How does a proudly self-proclaimed “journeyman bassist” end up performing with 30-some Rock and Roll Hall of Fame inductees—including Sting, Elvis Costello, The Temptations, Solomon Burke, Ben E.King, Percy Sledge and Bo Diddley–not to mention a dream singer-songwriter trio consisting of Barry Mann, Lamont Dozier and Jimmy Webb?
“I’m not sure!” says Ivan “Funkboy” Bodley, who has also served as musical dirfector for Sam Moore, Martha Reeves & The Vandellas, The Shirelles, The Crystals and The Tokens—all this after starting out in New York record company publicity.
“But everything with me is always word-of-mouth, with one personal referral leading to something else,” he quickly adds.
The Mann-Dozier-Holland show, dubbed The Soundtrack Of Our Lives, is a good case in point. Bodley met now close friend Jaime Babbitt, a backup singer, several years ago at a New Year’s Eve gig at an Italian restaurant in Queens.
“She and her significant other Fred Mollin were on tour and I was always on the road going here, there and everywhere,” Bodley recalls. “He was the music director on an Off-Broadway show they’d done, and she needed an acoustic bass player for a showcase, so they called me. That’s how you meet people: Fred co-produced ‘Sometimes When We Touch’ for his childhood friend Dan Hill—which Hill co-wrote with Barry Mann, and lo and behold, five years later I’m in a show with Barry, Lamont and Jimmy.”

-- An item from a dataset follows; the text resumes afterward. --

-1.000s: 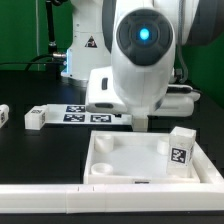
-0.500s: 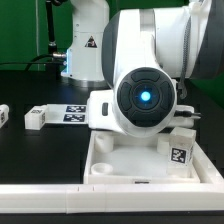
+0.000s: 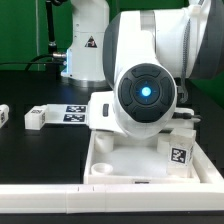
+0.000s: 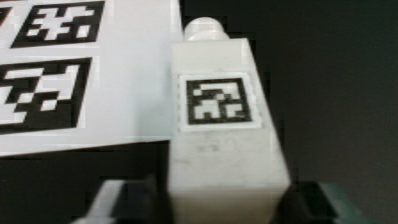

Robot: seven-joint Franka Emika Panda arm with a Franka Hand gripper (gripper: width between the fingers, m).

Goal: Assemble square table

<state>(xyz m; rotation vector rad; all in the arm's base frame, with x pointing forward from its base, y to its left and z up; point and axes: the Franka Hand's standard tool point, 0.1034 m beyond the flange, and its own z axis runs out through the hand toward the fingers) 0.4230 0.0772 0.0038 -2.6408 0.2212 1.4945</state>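
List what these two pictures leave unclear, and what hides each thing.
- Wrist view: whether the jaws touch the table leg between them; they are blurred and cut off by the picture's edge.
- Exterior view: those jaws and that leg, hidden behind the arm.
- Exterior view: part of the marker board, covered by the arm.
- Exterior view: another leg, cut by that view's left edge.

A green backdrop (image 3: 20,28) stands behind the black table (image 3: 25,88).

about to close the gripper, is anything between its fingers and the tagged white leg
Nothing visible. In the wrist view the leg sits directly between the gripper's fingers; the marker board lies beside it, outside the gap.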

But The Soundtrack Of Our Lives has even more of a personal connection with Bodley’s own life soundtrack in that as part of the legendary Holland-Dozier-Holland songwriting team, Dozier (along with brothers Brian Holland and Edward Holland, Jr.) wrote dozens of classic Motown hits including The Supremes’ “You Keep Me Hangin’ On” and the Four Tops’ “Baby I Need Your Loving.”
“My area of specialty and whatever I aspired to in all my travels comes down to three areas—Motown, Memphis and Mardi Gras,” continues Bodley. “By that I mean [Motown session bass player] James Jamerson, [Memphis session and Booker T & The MGs’ bassist Donald] ‘Duck’ Dunn and [New Orleans funk band The Meters’ bassist] George Porter Jr. I listened to a million other guys and studied and emulated them, but those are the guys I listened to over and over again and whose parts I come back to.”
Bodley has played with half a dozen or so Motown artists over the years, “and at least that many Stax artists,” he adds—Stax being the historic Memphis r&b label where Dunn worked. “But you know the story: You play a thousand gigs and one pans out while the other 999 suck!”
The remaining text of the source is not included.